Recently I’ve had to write a data migration for SQL Server to split a large table (28 million rows) into separate tables. Some notes here on my thoughts…
Firstly, SQL Server has INSERT…SELECT syntax which allows you to copy from one table to another. It seems like any solution will be based around using this.
Secondly, my assumption is that for a large migration, we’ll need to run in batches, with a transaction for each batch, as it will take too long to run in a single transaction.
One first idea was to write something like this, and run it inside a loop, breaking out when no more rows were being copied:
BEGIN TRANSACTION X SET IDENTITY_INSERT TARGET_TABLE ON INSERT INTO TARGET_TABLE (ID, VERSION, TSTAMP, ...other fields here ) select top 100000 source.ID, source.VERSION, source.TSTAMP, ...other fields here from source_db.dbo.source_table source left outer join TARGET_TABLE x on source.id = x.id where source.item_type = 'REQUIRED_TYPE' and x.id is null SELECT @rows_processed = @@rowcount SET IDENTITY_INSERT TARGET_TABLE OFF COMMIT TRANSACTION X
However, testing this with millions of rows suggests it is taking too long to perform the left join, as the time to do the join increases with every batch, as we add rows to the target table. As the target table is a new table, and hence has no rows to begin with, and we have an integer primary key, I ended up changing the where condition on the INSERT..SELECT to the following:
WHERE source.ITEM_TYPE = 'REQUIRED_TYPE' AND source.ID > (SELECT COALESCE(MAX(ID),0) FROM TARGET_TABLE) ORDER BY source.ID
This means there is no join, just identifying the max id. Because we are ordering by the id and that is the primary key, there is no sorting required. In my testing, this took around 1 min 20 seconds to copy 3 million rows, compared to around 20 minutes for the join based approach.

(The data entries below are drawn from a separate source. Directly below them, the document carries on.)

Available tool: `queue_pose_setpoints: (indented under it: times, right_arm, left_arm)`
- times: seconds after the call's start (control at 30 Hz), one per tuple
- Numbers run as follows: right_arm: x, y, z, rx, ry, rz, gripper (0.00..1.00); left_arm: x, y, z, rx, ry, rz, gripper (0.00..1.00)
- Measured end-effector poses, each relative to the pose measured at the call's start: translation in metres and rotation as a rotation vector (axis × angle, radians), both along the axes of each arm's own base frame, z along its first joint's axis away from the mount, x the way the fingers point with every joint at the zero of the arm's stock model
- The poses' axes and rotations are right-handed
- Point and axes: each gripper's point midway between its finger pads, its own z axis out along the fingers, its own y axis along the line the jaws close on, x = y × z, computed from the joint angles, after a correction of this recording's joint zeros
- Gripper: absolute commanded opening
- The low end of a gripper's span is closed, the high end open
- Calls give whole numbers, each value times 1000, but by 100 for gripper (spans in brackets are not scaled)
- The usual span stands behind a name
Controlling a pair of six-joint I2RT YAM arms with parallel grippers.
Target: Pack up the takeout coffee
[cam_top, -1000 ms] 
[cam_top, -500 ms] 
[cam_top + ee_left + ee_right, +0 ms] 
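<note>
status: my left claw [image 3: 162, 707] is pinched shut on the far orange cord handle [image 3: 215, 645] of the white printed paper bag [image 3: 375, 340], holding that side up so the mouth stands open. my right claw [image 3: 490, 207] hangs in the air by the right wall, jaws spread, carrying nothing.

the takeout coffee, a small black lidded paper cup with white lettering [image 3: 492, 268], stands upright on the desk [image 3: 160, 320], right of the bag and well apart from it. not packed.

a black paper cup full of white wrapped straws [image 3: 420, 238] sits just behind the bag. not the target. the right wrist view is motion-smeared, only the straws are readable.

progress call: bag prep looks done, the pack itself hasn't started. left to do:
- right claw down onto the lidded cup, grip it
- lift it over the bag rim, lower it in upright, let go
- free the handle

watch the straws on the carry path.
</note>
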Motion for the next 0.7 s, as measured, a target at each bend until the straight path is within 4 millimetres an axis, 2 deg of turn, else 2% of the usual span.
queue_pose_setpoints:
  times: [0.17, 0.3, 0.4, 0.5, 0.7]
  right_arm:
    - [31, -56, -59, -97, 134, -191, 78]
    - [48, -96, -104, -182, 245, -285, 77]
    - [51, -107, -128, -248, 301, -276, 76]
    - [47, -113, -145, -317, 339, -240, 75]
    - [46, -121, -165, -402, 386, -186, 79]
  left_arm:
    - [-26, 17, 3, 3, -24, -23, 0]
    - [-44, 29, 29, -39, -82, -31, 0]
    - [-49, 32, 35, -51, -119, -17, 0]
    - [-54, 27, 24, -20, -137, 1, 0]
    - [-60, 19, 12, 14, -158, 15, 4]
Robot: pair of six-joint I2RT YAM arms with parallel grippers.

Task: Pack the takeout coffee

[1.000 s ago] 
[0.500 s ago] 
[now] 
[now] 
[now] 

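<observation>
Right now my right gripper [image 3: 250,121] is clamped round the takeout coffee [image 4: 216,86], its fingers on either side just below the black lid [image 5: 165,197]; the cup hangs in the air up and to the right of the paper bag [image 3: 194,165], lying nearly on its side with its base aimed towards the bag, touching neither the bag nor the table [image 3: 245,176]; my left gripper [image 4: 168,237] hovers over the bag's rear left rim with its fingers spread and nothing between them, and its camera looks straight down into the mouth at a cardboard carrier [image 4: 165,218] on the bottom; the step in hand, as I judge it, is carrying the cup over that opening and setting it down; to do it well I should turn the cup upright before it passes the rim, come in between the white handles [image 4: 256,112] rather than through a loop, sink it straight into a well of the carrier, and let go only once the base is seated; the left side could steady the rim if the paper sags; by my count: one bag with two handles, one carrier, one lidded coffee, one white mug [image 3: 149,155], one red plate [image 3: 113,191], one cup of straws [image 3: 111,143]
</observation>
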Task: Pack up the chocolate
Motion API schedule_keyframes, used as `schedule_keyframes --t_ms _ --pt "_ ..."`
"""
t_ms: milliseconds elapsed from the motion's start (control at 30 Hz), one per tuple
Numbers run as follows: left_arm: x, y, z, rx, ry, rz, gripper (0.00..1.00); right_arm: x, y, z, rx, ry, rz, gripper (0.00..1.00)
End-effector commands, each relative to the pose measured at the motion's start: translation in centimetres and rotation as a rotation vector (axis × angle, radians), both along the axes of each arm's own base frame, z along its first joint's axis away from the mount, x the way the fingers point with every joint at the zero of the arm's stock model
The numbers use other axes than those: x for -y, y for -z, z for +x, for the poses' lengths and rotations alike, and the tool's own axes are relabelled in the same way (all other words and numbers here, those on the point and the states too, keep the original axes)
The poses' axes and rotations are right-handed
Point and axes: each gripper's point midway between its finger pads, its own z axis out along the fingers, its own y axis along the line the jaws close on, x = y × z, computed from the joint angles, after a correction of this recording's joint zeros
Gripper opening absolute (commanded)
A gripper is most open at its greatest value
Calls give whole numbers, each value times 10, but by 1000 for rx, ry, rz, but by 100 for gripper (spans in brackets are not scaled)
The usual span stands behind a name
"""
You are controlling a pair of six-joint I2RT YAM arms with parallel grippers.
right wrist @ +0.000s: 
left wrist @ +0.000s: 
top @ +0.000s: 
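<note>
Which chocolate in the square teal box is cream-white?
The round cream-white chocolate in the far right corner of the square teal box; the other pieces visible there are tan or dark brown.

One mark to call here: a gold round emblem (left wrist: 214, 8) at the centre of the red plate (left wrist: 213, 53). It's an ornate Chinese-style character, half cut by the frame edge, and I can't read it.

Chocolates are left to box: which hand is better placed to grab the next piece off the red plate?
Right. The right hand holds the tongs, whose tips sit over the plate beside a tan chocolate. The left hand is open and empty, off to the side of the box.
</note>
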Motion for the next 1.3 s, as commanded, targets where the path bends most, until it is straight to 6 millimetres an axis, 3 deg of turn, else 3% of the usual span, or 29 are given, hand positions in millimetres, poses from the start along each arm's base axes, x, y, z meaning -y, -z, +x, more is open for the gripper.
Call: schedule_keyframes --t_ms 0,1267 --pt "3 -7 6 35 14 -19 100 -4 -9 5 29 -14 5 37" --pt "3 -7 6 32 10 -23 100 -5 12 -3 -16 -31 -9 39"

I also had to migrate audit table data. This is interesting for two reasons. Firstly the audit tables don’t have a single primary key, but rather a composite. Secondly, the target tables already have some data, so this is more of a merge than just a copy. For this reason I ended up still using a left join for the audit data migration. I experimented with the batch size. A size of 10,000 took 28 minutes to copy 3 million rows, whereas a batch size of 100,000 took 18 minutes. This makes sense if the join is taking a long time, as we’ll be reducing the number if times we do the join by a factor of 10. I suspect the performance of the audit migration could be improved by changing the implementation so that the join is only performed once. e.g. perform initial join to check what rows need to be copied over, and store that either in a physical table or table variable, ordered by the same composite primary key. Then use a cursor or offset fetch to get the next batch of ids that need to be copied and use that to join with the source table to get the rows to copy. However my current implementation is fast enough, so this is one to investigate in a future migration perhaps.
Finally it is interesting to note that in my first implementation, I used some count(*) queries so that I could report progress in the logs. However with millions of rows, the time taken to perform these queries becomes non-trivial if you are doing a count with every batch. In my testing it could take 5-6 seconds to count with around 3 million rows, so doing that for 100 batches would mean 10 minutes just performing a count.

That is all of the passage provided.